Carmine Cossiga, nel suo articolo “Vincoli di cassa, questione superata se la programmazione finanziaria ha garantito la regolarità dei flussi” su Il Sole 24ore attribuisce “l’inquietudine manifestata da alcuni commentatori” rispetto alle conseguenze operative della deliberazione n. 17/2023 della Sezione Autonomie sui vincoli di cassa “a una qualche avversione ai dogmi della ragioneria pubblica e ai principi contabili, a difesa di una approssimazione contabile in contrasto coi principi di legalità, buon andamento e imparzialità dettati dall’articolo 97 della Costituzione e della sana e corretta gestione”.
Secondo Cossiga, “la gestione della vincolata pretende una specifica correlazione fra risorse e impieghi individuando, all’interno del bilancio, gli specifici vincoli dettati dalle norme vigenti di fronte ai quali l’apposizione non può non estendersi anche alla cassa in quanto il postulato dell’unità di bilancio riflette, sempre, tanto la competenza quanto la cassa”.
A livello teorico, questo assunto è corretto, anche se resta tutta da dimostrare la sua effettiva rispondenza ai citati dogmi e quella di questi ultimi al dettato costituzionale.
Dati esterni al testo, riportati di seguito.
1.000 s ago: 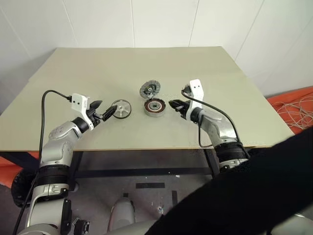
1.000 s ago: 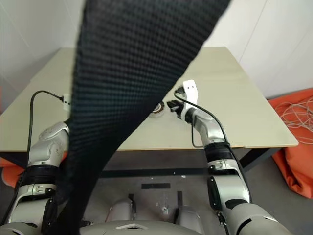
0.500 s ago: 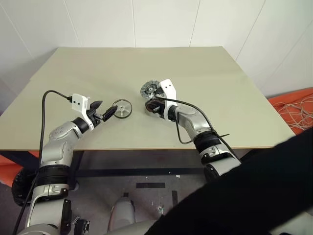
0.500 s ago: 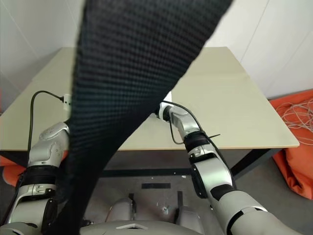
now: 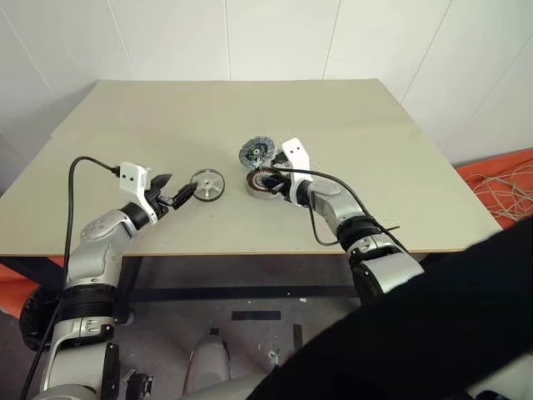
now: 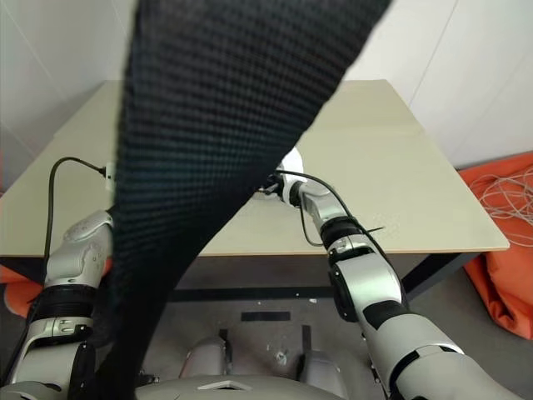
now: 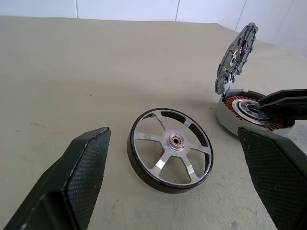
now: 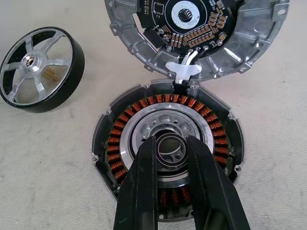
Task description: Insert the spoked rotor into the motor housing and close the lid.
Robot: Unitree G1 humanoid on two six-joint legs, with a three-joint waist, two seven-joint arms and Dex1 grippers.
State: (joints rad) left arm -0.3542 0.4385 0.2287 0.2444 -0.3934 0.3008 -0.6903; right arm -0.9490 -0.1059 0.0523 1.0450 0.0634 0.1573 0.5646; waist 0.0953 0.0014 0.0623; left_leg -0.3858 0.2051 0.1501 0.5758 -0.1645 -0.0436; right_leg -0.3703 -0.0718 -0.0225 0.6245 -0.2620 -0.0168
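Right hand [image 8: 170,151], fingers slightly apart and empty, has moved over housing [image 5: 265,182] hub; rotor [image 5: 207,184] at 9 o'clock, uninserted; left hand [image 5: 177,193] wide open.

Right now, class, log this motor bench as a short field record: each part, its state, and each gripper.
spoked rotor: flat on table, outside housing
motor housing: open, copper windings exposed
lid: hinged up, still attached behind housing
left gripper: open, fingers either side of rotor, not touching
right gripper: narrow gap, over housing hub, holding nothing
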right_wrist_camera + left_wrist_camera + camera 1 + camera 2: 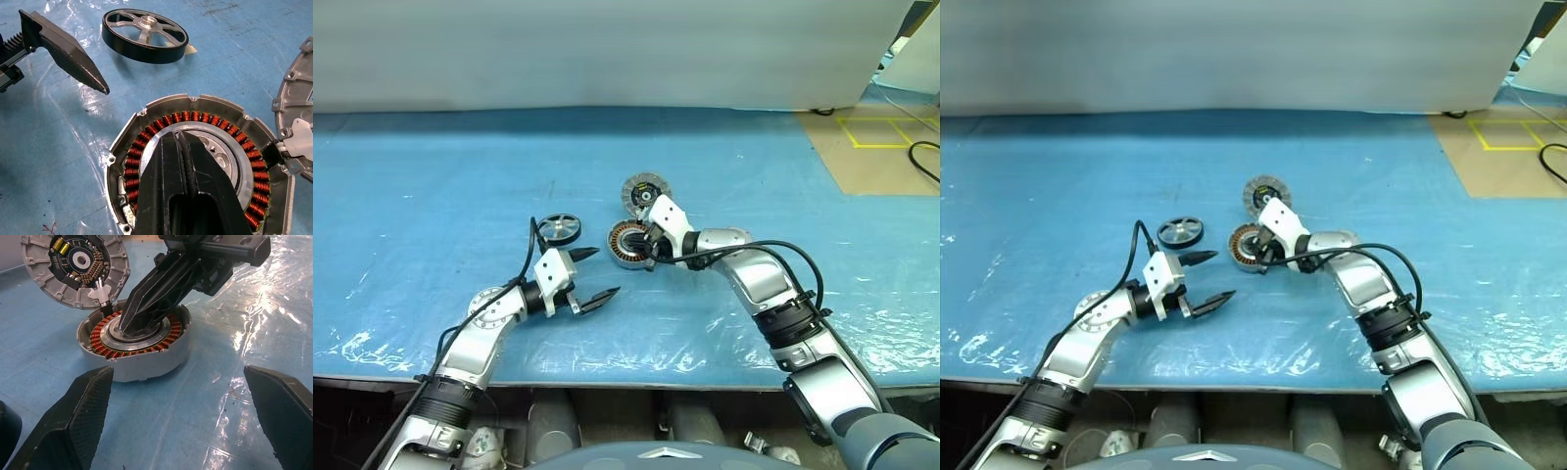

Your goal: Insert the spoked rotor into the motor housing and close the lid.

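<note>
Copper windings: ring of copper-brown coils inside the round silvery-grey motor housing, open side up on the blue plastic-covered table, so the cavity is free to take the wheel
R gripper: two black fingers pressed together, nothing between them, tips down at the housing's dark centre hub; prob. steadying the housing or probing the hub, can't tell if they actually touch
L gripper: jaws spread wide, empty, hangs just above the table near the housing, pointing at it; looks parked, ready for a pick
Rotor: small flat spoked rotor w/ dark rim and silvery spokes lies flat on the table just beyond the L gripper, apart from the housing, not inserted yet
Lid: round grey ribbed lid is tilted up against the housing's far edge, inner side w/ windings and yellow parts showing; seems joined at the rim by a small white piece, so it stands clear of the cavity
Stage: insertion not begun; rotor likely the next pick, lid last
</note>
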Motion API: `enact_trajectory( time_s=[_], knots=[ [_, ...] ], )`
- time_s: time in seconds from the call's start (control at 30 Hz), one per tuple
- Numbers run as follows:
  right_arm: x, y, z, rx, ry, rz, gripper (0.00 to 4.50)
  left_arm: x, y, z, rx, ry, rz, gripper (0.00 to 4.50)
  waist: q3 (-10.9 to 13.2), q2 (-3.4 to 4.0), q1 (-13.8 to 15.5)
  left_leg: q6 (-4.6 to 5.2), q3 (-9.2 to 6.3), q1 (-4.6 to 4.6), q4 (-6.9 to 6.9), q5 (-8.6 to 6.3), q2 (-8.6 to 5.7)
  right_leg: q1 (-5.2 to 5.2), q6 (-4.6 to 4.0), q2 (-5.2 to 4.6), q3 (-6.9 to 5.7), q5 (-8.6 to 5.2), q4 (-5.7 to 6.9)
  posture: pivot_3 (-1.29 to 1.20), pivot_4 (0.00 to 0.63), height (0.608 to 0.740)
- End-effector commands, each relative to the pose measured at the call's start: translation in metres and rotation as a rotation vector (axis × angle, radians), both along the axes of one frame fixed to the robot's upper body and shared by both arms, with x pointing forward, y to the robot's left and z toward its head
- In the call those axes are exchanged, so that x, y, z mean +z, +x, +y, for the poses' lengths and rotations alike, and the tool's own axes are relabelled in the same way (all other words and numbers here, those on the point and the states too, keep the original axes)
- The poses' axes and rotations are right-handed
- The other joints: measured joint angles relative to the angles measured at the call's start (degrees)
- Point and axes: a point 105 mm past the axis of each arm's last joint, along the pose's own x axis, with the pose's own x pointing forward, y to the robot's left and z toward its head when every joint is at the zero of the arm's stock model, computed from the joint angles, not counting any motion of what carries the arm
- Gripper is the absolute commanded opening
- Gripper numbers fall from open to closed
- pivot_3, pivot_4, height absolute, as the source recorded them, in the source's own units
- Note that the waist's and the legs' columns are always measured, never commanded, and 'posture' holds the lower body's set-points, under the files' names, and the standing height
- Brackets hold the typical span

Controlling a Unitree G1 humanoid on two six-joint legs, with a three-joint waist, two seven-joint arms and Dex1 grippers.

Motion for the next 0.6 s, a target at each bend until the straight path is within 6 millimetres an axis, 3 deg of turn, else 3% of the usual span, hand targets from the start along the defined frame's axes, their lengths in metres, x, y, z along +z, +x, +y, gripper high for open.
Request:
enact_trajectory(
  time_s=[0.03, 0.13, 0.23, 0.6],
  knots=[
    [-0.012, -0.001, -0.006, -0.021, -0.032, 0.032, 0.01, 0.009, 0.000, -0.003, -0.016, -0.007, -0.038, 4.50, 0.00, 0.00, -0.01, 0.00, 0.00, 0.00, 0.00, 0.00, 0.00, 0.00, 0.00, 0.00, 0.00, 0.00, 0.00, 0.00, 0.150, 0.740],
    [0.017, -0.006, 0.013, 0.024, 0.181, 0.056, 0.01, 0.009, 0.000, -0.003, -0.017, -0.007, -0.038, 4.50, 0.00, 0.00, -0.06, 0.00, 0.00, 0.00, 0.00, 0.00, 0.00, -0.01, 0.00, 0.00, 0.02, 0.00, 0.01, 0.00, 0.150, 0.740],
    [0.028, -0.011, 0.018, 0.076, 0.217, 0.030, 0.01, 0.010, 0.000, -0.003, -0.019, -0.015, -0.042, 4.50, 0.00, 0.01, -0.13, 0.00, 0.00, -0.12, 0.00, 0.00, 0.01, -0.14, 0.00, 0.02, 0.01, 0.00, 0.01, 0.00, 0.150, 0.740],
    [0.033, -0.012, 0.014, 0.117, 0.185, -0.053, 0.01, 0.032, 0.015, 0.016, 0.050, -0.064, -0.088, 4.50, 0.00, 0.01, -0.06, 0.00, -0.01, -0.22, -0.01, 0.00, 0.02, -0.18, 0.00, 0.01, 0.00, 0.00, -0.04, 0.00, 0.150, 0.740]
  ],
)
C’è da interrogarsi, infatti, se il buon andamento dell’attività amministrativa sia effettivamente garantito da un sistema contabile che rende i bilanci illeggibili anche agli addetti ai lavori, facendo proliferare provvedimenti e ordinativi di incasso e pagamento. L’affermazione di Cossiga secondo cui “La gestione di un capitolo di entrata con plurimi capitoli di spesa è prassi diffusa negli enti che garantiscono, attraverso la specificazione del bilancio, una corretta tenuta della gestione dei vincoli” è anch’essa corretta sul piano teorico, ma tace delle enormi complicazioni pratiche che tale gestione comporta e che sono accentuate dalla sovrapposizione di ulteriori strumenti di monitoraggio che seguono logiche diverse.
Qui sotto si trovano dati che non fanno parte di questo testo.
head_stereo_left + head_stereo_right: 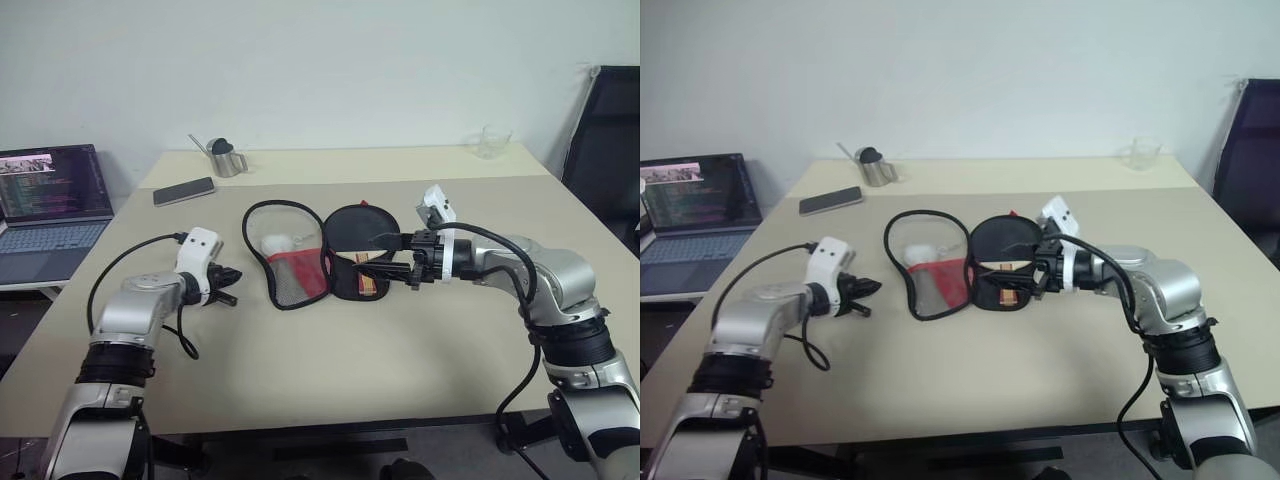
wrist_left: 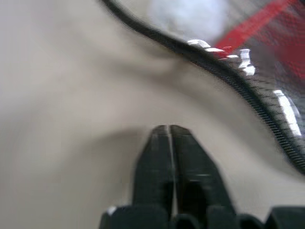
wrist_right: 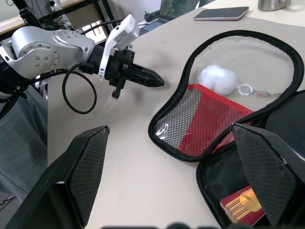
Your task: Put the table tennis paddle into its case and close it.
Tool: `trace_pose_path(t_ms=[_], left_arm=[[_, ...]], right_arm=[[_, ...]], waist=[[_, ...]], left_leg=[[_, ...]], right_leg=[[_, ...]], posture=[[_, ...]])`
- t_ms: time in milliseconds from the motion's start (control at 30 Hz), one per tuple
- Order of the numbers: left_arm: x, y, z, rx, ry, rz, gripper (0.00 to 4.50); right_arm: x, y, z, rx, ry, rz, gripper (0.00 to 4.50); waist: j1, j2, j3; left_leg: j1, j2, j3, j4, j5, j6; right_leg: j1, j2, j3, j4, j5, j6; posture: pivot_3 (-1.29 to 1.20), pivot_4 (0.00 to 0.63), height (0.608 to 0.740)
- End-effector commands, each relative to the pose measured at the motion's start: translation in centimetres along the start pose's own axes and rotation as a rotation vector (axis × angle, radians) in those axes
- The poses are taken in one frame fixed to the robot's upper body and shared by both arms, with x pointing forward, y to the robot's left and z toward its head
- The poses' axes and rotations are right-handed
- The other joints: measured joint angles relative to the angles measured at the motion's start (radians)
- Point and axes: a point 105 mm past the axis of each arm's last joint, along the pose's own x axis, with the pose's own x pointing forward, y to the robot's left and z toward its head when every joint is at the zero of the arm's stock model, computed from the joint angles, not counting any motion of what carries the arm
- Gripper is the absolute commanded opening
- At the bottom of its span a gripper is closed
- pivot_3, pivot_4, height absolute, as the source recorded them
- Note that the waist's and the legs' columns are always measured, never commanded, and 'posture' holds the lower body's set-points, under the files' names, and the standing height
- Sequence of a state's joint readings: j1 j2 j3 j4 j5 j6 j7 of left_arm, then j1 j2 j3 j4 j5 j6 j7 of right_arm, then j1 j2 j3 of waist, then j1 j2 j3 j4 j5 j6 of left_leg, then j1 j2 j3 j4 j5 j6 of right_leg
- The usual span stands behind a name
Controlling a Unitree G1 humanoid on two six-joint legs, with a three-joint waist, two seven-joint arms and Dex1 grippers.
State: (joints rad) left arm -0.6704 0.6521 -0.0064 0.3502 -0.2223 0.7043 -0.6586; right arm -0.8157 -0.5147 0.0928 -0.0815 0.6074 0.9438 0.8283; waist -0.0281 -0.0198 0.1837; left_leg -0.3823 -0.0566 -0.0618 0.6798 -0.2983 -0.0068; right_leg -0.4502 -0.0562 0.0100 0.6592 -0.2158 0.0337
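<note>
Our left hand [image 1: 229, 284] is pinched fully closed on nothing, its tips over the bench [image 1: 400, 390] just beside the rim of the case [image 1: 290, 255]. Our right hand [image 1: 385, 255] stands wide open, empty, fingers pointing across the case's other half. The case lies unzipped and spread flat, mesh pocket and red panel up on the lid half, with the white pom-pom [image 3: 218, 80] resting inside. The table tennis paddle [image 1: 365, 262] already lies in the far half (its striped handle pokes toward us), so we judge that folding the lid over and zipping come next. We can read no brand or writing on the case or paddle.
</note>
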Motion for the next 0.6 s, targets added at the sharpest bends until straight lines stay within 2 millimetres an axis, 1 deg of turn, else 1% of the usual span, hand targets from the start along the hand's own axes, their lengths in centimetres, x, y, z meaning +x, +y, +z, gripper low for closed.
trace_pose_path(t_ms=[33,100,233,333,467,600], left_arm=[[0.5,-2.0,3.0,0.073,-0.076,-0.061,0.06],[1.0,-3.5,3.5,0.075,-0.091,-0.106,0.06],[1.6,-5.1,4.5,0.059,-0.127,-0.142,0.06],[1.8,-6.0,5.4,0.048,-0.165,-0.169,0.06],[1.9,-8.2,7.8,0.069,-0.281,-0.234,0.06],[2.6,-11.7,10.7,0.092,-0.395,-0.315,0.06]], right_arm=[[-0.2,-0.4,1.4,-0.053,-0.05,-0.043,4.5],[-0.2,-0.8,1.3,-0.053,-0.048,-0.066,4.5],[-0.3,-1.1,1.3,-0.06,-0.047,-0.086,4.5],[-1.0,-1.6,1.5,-0.079,-0.051,-0.111,4.5],[-3.3,-3.4,3.0,-0.127,-0.075,-0.193,4.5],[-6.3,-5.6,4.1,-0.149,-0.093,-0.319,4.5]], waist=[[0.0,0.0,0.0],[0.0,0.0,0.0],[0.001,0.0,0.0],[-0.001,0.0,0.0],[0.002,0.0,0.0],[0.009,-0.001,0.0]], left_leg=[[0.0,0.0,0.0,0.0,0.0,0.0],[0.0,0.0,0.0,0.0,0.0,0.0],[0.0,0.0,0.0,0.0,0.0,0.0],[0.0,0.0,0.001,0.0,0.0,0.0],[0.0,-0.001,0.001,0.0,0.0,-0.001],[-0.001,-0.001,0.001,0.0,0.0,-0.001]], right_leg=[[0.0,0.0,0.0,0.0,0.0,0.0],[0.0,0.0,0.0,0.0,0.0,0.0],[0.0,0.0,0.001,0.0,0.0,0.0],[0.0,0.0,0.001,0.0,0.0,0.0],[0.0,0.0,0.001,0.0,0.0,0.0],[0.0,0.0,0.0,-0.001,0.0,0.0]], posture=[[0.0,0.15,0.74],[0.0,0.15,0.74],[0.0,0.15,0.74],[0.0,0.15,0.74],[0.0,0.15,0.74],[0.0,0.15,0.74]])
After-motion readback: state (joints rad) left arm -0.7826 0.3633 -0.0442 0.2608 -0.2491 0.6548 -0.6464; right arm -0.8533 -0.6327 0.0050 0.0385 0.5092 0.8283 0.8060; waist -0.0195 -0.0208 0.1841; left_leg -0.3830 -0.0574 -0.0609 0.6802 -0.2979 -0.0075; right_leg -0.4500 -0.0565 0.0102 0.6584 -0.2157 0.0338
Come ben ricorda sempre sul Sole Vittorio Boccaletti, “Particolarmente problematica è l’applicazione del vincolo di cassa ai proventi dalle sanzioni per violazioni al codice della strada dato che, come prevede l’esempio n. 4 del principio contabile Allegato 4/2 al decreto legislativo 118/2011, la somma da destinare è al netto del fondo crediti di dubbia esigibilità e delle spese previste per il compenso del concessionario. Si tratta di una disposizione che non è stata presa in considerazione dalla deliberazione n. 17, per cui si crea una situazione di oggettiva incertezza nella gestione dei vincoli, resa sempre più macchinosa e ormai giunta al limite della sostenibilità operativa. Tutto ciò è innegabile e appesantirà ancora di più l’operato delle ragionerie degli enti locali”.
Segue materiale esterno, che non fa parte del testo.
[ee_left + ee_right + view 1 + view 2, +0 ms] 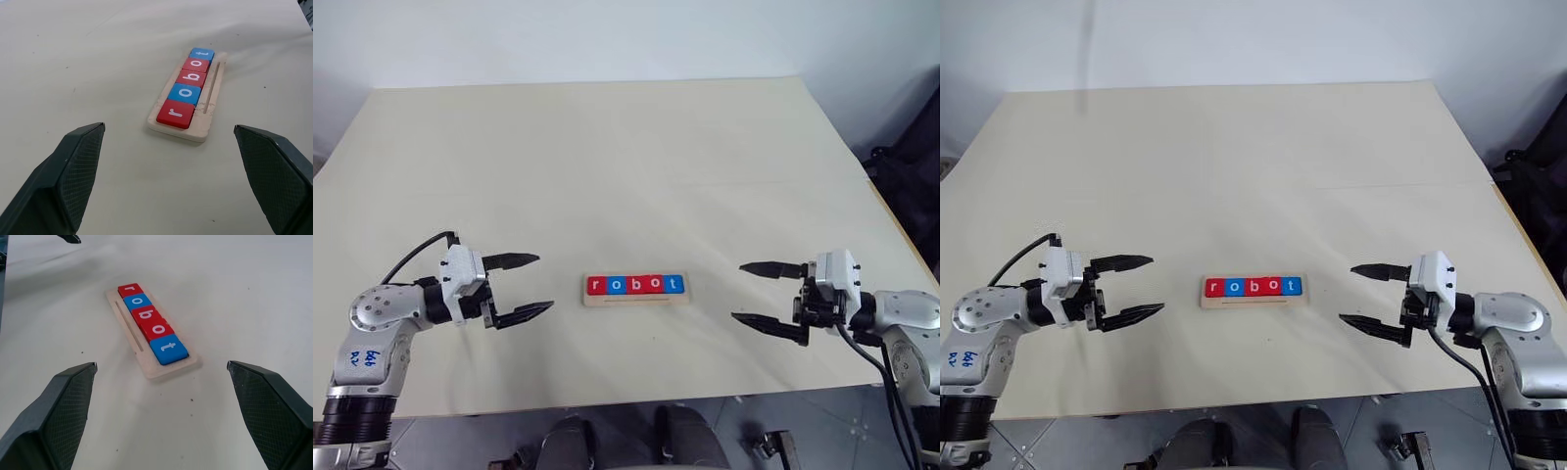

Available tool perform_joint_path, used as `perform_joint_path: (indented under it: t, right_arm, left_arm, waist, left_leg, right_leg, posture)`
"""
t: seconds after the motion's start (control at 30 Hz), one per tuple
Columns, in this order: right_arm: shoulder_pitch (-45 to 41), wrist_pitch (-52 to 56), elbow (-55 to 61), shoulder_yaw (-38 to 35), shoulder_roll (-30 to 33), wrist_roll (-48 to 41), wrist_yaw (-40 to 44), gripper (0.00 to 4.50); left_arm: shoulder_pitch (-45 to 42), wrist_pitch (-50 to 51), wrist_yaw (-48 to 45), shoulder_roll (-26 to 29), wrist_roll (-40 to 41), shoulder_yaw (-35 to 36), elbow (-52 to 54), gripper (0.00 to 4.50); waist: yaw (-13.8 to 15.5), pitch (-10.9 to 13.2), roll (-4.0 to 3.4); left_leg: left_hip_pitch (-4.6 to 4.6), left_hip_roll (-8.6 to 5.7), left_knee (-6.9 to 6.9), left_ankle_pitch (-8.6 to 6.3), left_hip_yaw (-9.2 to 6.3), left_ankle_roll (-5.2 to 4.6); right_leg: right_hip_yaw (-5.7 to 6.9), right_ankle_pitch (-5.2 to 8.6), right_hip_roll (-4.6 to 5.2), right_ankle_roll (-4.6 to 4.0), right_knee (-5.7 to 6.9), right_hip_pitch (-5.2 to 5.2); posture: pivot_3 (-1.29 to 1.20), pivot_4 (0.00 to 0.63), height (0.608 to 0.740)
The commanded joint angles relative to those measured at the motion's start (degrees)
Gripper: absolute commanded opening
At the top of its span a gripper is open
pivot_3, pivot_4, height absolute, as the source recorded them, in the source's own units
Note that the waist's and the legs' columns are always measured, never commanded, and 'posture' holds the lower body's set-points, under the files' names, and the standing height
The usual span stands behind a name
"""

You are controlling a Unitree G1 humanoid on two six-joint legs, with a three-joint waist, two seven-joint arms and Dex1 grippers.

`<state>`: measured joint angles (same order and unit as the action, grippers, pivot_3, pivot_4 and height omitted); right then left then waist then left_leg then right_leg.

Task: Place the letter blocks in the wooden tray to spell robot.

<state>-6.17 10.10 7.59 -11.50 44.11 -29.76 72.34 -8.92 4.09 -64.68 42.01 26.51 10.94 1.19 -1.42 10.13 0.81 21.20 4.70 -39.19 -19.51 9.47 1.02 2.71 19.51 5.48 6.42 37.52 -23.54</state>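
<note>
The wooden tray (635,292) lies near the cream table's (607,157) front edge, all five letter blocks (635,284) seated in a row along it, spelling robot (red r, blue o, red b, red o, blue t). The left gripper (530,284) hangs at the tray's nine o'clock, the right gripper (749,292) at three o'clock. Both have fingers spread wide, empty, well apart from the tray.
</note>
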Motion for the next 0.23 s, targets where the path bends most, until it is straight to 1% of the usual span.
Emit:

Ecco, il punto che Cossiga non sembra cogliere è proprio questo: nel mondo ideale gestire come vincolate tutte le entrate indicate dalla sezione Autonomie e, perché no anche altre, non è un problema. Nel mondo reale (e in particolare nell’attuale contesto della finanza locale) lo è eccome.
In una logica di bilanciamento fra gli obiettivi dell’articolo 97 Cost. è necessario chiedersi se una tale impostazione dogmatica, quale quella suggerita da Cossiga, sia effettivamente quella di cui abbiamo bisogno.